#### Your assignment
Every line in the records below with the string "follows" needs to be copied out.

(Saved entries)
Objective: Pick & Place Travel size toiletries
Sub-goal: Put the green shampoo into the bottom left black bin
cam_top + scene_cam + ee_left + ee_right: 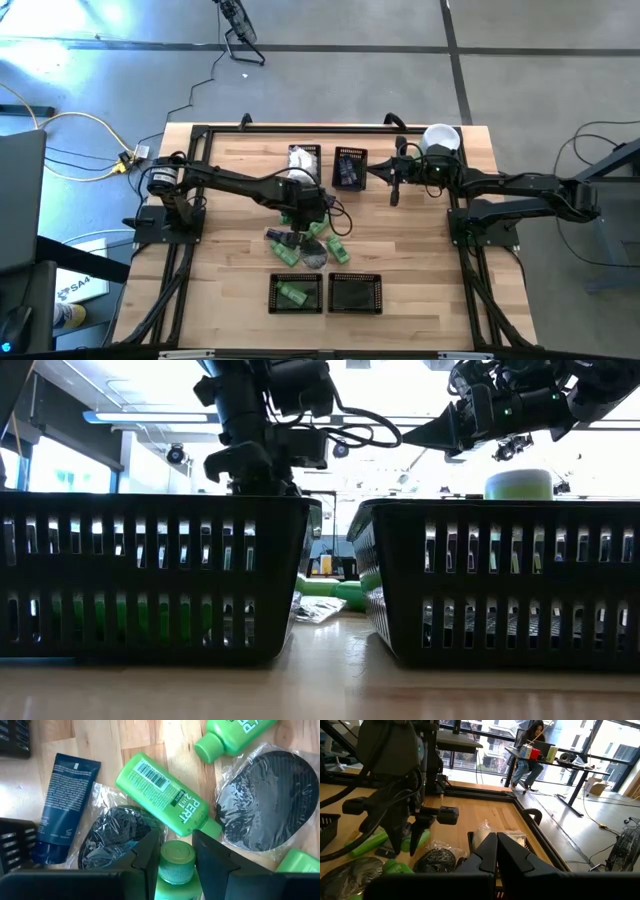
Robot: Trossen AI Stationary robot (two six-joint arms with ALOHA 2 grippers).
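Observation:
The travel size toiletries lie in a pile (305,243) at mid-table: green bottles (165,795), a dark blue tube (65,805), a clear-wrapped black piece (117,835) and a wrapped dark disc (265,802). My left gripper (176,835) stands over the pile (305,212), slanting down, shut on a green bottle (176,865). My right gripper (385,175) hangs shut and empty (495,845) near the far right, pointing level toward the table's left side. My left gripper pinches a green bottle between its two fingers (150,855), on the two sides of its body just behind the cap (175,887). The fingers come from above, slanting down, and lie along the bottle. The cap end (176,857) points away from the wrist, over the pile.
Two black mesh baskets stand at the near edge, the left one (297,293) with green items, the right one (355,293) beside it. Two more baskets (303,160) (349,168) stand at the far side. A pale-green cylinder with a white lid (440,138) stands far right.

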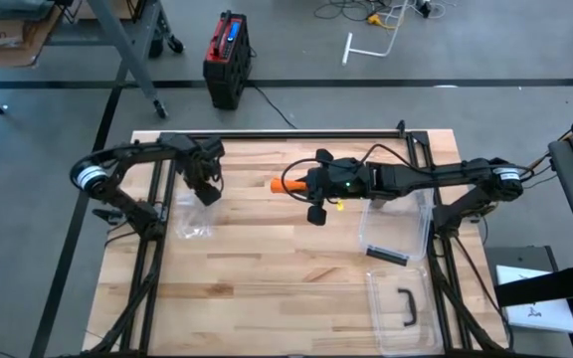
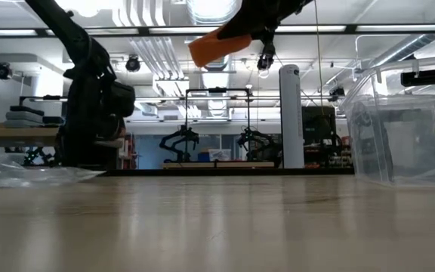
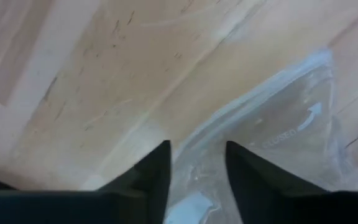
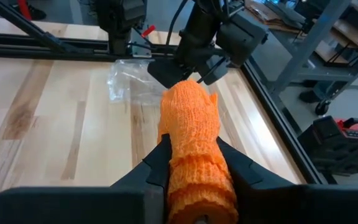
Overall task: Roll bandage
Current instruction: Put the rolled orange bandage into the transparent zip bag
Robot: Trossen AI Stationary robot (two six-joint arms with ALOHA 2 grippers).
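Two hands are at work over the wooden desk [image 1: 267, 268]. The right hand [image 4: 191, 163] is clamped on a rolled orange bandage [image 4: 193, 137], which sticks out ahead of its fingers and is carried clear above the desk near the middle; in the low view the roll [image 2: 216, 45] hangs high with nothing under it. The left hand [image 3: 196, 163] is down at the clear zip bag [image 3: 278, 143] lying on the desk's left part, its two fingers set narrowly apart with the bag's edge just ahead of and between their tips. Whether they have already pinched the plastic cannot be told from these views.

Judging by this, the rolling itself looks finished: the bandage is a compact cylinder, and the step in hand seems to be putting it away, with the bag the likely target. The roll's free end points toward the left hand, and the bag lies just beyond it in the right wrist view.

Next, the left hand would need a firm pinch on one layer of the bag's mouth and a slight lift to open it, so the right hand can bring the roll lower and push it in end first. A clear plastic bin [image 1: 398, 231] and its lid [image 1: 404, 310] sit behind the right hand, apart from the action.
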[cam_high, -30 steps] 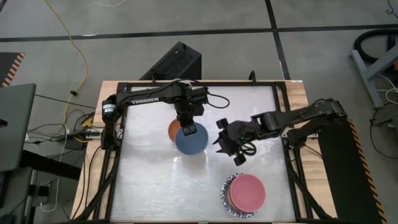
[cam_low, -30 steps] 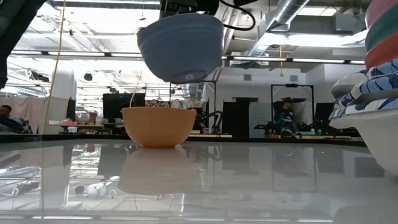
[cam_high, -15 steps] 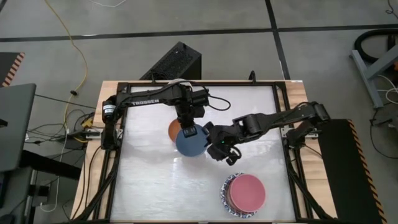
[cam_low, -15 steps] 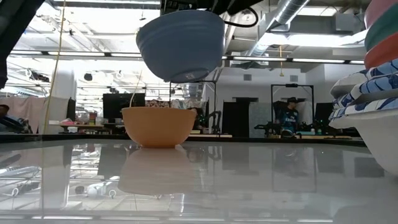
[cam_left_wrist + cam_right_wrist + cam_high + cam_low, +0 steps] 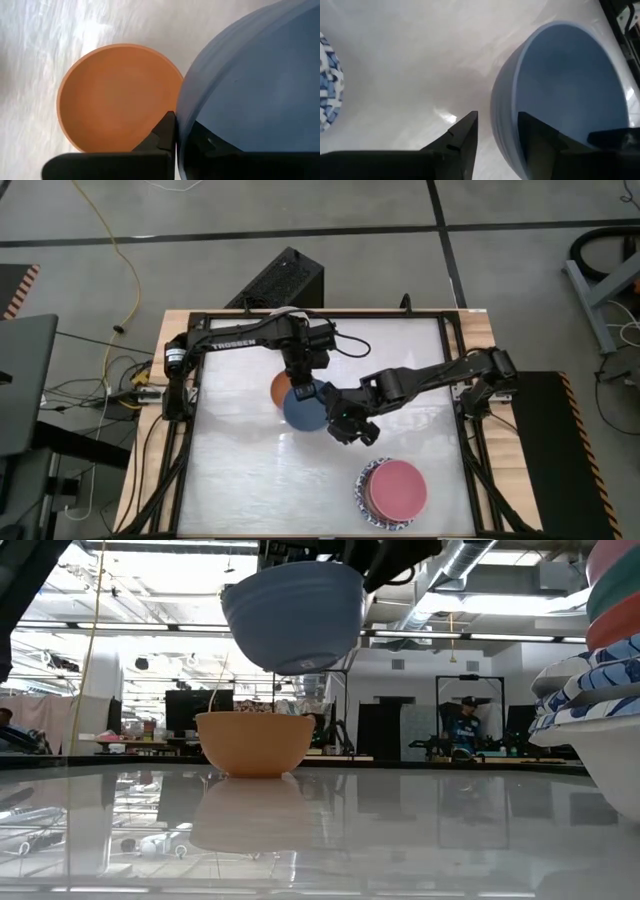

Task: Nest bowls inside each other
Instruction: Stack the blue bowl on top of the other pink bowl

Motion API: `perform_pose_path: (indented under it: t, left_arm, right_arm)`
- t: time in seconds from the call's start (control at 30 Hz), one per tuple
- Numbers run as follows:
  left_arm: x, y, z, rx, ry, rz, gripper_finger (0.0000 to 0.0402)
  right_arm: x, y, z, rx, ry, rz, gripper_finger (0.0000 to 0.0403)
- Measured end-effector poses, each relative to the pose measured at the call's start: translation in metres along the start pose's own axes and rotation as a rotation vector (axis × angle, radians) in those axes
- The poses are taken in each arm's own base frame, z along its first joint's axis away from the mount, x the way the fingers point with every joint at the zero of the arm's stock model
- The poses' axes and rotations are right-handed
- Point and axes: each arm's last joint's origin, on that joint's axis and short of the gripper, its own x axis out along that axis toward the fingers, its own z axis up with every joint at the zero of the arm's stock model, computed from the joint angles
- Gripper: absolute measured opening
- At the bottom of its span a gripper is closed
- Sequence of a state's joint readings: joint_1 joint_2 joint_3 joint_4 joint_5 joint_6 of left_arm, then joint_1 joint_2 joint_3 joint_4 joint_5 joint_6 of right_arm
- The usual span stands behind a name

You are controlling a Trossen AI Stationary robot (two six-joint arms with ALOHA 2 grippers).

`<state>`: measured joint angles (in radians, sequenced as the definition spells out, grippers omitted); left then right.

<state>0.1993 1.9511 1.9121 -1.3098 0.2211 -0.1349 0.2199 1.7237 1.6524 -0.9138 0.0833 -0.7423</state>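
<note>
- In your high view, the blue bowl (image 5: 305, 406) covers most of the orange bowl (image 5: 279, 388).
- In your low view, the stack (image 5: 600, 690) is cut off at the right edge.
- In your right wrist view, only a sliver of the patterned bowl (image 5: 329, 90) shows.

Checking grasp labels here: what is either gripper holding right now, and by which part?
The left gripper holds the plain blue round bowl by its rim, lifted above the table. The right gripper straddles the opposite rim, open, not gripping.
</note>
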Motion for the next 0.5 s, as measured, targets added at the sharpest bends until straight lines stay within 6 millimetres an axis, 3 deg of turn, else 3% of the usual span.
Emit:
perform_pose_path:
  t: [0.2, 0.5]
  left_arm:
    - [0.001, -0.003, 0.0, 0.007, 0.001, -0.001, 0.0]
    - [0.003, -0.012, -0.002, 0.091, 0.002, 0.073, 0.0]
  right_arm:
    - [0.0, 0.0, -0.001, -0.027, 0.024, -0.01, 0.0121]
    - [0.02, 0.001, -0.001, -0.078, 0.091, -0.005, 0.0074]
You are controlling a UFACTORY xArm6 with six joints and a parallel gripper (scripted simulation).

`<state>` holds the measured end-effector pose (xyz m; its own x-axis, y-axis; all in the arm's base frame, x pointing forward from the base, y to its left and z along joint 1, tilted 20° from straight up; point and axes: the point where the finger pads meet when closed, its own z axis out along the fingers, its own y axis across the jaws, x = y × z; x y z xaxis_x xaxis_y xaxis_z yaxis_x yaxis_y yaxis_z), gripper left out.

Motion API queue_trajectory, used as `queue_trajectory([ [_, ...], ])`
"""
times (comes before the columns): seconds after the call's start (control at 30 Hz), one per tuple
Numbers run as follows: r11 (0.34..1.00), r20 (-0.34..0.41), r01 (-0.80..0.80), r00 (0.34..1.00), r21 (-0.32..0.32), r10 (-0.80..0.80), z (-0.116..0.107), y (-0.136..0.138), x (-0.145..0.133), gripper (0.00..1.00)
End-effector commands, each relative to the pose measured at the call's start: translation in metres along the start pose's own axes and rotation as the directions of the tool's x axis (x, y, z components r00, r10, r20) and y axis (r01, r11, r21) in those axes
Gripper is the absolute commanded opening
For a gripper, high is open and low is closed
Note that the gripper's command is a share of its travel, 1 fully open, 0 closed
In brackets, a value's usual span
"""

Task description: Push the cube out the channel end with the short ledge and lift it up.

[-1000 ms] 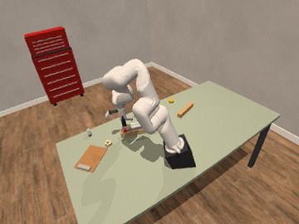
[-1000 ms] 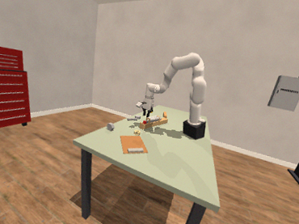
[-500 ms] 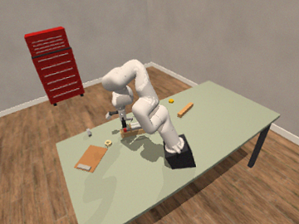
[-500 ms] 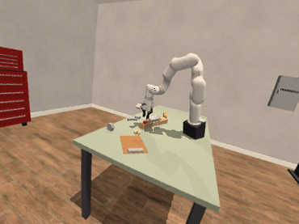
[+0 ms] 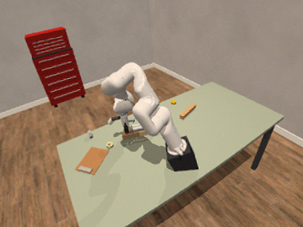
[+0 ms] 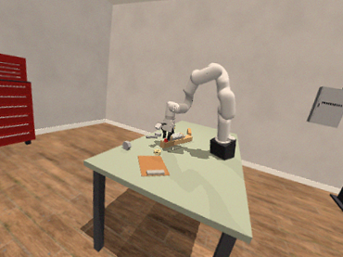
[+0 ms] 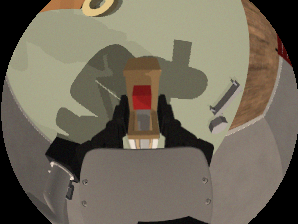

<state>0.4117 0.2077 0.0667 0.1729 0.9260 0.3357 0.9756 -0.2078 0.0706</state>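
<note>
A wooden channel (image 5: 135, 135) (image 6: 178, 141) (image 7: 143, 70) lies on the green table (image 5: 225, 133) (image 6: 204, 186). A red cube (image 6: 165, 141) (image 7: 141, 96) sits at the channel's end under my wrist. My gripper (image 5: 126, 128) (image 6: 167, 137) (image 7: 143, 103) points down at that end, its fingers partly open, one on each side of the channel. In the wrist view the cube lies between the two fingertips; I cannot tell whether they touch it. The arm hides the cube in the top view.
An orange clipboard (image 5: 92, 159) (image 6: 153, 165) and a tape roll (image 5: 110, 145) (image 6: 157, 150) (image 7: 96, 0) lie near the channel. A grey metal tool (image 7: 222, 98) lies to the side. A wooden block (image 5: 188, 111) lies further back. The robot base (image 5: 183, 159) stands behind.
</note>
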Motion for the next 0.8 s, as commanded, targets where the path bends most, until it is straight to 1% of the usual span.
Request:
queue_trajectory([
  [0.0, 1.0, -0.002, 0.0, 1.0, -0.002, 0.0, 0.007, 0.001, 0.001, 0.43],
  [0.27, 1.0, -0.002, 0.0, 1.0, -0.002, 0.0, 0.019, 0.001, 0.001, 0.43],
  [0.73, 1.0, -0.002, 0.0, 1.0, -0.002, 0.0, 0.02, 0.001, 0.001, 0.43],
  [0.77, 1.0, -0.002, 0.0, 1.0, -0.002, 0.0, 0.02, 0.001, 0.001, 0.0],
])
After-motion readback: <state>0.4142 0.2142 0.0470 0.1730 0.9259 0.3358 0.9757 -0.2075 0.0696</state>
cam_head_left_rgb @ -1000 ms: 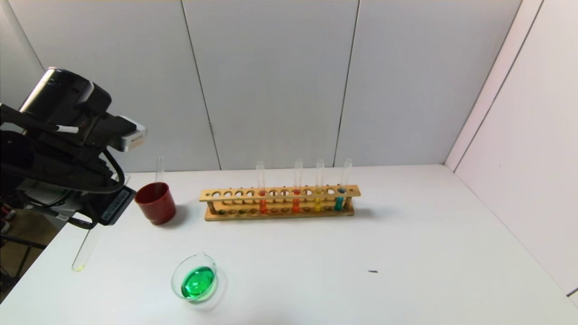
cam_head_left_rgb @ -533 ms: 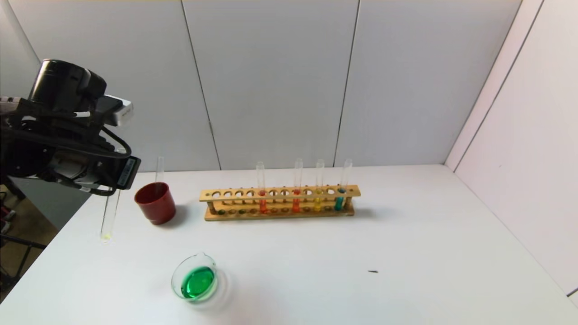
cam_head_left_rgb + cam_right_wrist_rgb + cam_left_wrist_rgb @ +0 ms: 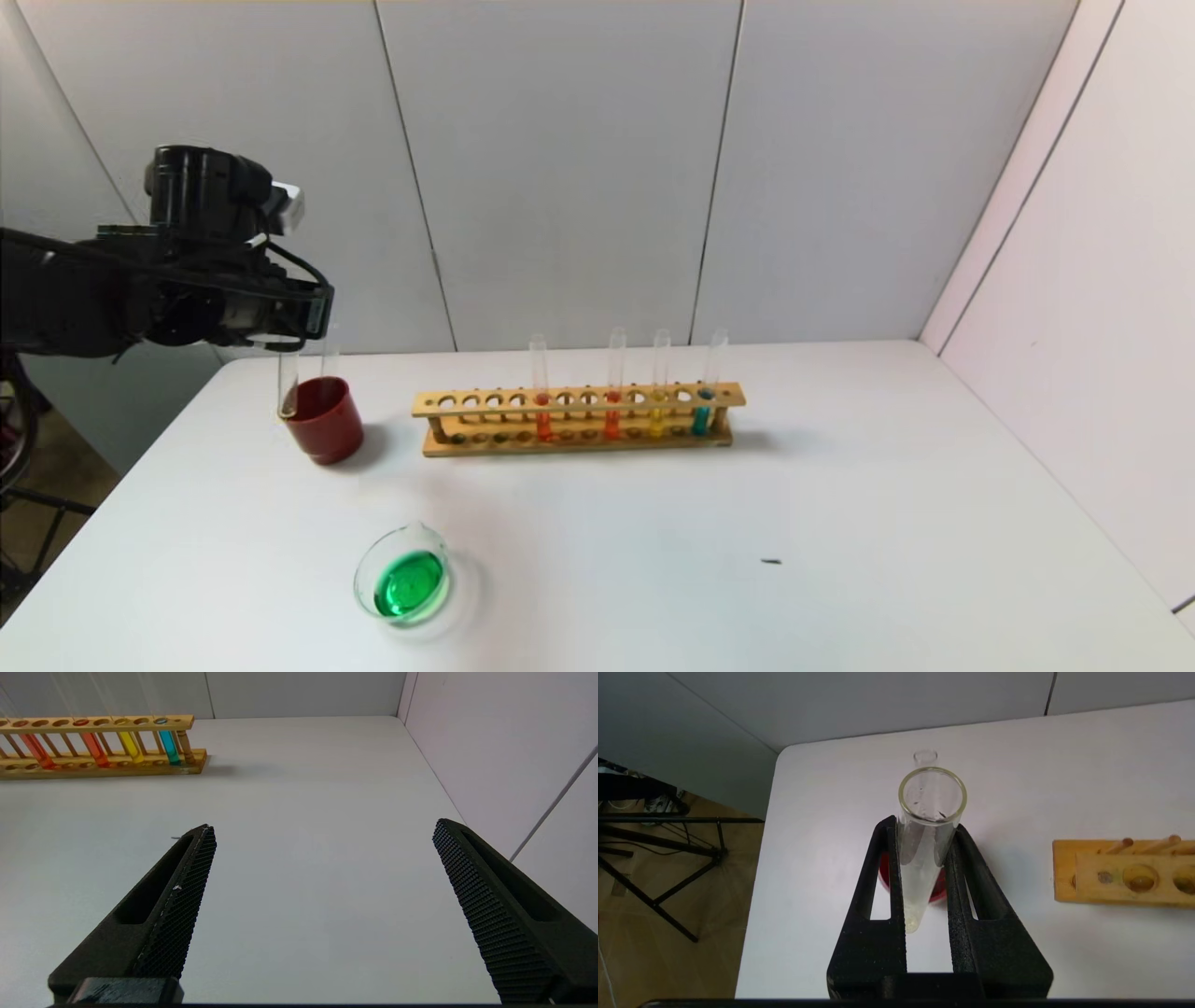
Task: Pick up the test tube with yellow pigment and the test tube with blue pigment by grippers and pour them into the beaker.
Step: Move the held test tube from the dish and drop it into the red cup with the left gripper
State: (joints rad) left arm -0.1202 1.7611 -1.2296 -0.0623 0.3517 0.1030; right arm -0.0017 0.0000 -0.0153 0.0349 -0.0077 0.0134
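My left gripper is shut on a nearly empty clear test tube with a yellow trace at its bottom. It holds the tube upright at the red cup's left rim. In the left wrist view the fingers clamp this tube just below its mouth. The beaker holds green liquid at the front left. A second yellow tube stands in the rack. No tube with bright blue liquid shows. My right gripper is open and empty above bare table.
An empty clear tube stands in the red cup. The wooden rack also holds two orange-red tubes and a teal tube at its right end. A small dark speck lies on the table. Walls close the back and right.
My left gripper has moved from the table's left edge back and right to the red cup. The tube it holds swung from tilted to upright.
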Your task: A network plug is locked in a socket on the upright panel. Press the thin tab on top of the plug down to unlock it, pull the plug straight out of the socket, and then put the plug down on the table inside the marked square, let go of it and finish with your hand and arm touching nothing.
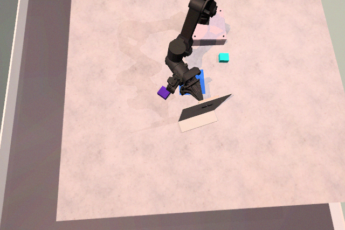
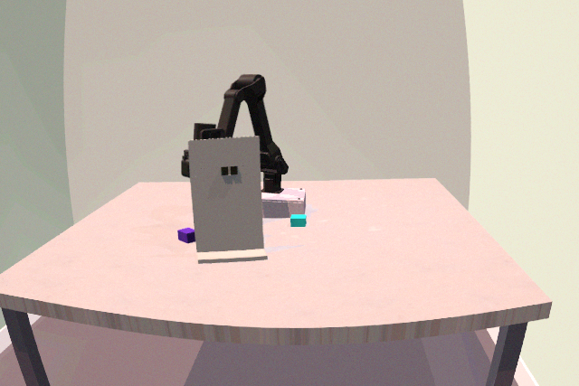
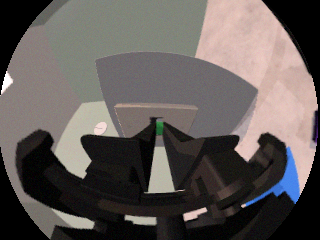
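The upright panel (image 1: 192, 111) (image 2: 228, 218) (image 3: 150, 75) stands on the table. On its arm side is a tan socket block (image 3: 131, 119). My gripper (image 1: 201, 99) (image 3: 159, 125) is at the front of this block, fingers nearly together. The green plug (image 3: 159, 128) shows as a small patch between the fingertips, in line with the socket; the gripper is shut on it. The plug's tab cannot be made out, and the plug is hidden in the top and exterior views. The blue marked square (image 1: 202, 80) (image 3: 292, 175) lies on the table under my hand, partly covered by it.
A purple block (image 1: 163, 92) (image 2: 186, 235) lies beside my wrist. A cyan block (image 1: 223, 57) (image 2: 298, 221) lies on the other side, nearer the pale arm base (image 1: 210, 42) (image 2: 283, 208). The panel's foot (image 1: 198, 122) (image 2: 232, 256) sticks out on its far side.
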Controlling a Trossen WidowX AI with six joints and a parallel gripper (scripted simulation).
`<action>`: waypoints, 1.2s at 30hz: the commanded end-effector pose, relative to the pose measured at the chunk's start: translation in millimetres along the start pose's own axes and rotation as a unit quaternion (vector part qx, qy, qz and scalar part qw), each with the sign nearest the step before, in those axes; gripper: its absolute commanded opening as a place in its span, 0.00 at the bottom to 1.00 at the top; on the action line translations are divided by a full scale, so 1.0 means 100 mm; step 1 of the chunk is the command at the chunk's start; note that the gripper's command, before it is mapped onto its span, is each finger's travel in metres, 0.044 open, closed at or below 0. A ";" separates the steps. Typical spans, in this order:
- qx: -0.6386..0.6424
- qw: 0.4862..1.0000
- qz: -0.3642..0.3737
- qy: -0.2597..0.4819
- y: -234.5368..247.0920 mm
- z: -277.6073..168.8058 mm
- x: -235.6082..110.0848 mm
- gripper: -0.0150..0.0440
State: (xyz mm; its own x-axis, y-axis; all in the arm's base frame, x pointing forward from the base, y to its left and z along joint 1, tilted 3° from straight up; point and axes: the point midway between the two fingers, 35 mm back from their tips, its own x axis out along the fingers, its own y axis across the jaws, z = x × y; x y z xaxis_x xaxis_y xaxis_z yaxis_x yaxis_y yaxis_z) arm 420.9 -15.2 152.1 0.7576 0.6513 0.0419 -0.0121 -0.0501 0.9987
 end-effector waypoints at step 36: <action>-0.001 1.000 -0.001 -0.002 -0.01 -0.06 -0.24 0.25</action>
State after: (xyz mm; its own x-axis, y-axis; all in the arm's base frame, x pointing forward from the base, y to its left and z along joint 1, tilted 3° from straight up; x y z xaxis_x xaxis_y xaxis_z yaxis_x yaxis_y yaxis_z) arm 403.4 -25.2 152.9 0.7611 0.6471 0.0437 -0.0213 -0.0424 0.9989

#### Output of the exercise
- Numbers run as follows:
Numbers run as follows: r11 (0.34..1.00), r20 (-0.34..0.41), r01 (-0.80..0.80), r00 (0.34..1.00), r21 (-0.32..0.32), r10 (-0.80..0.80), z (-0.116..0.107), y (-0.136..0.138), x (-0.145..0.133), gripper (0.00..1.00)

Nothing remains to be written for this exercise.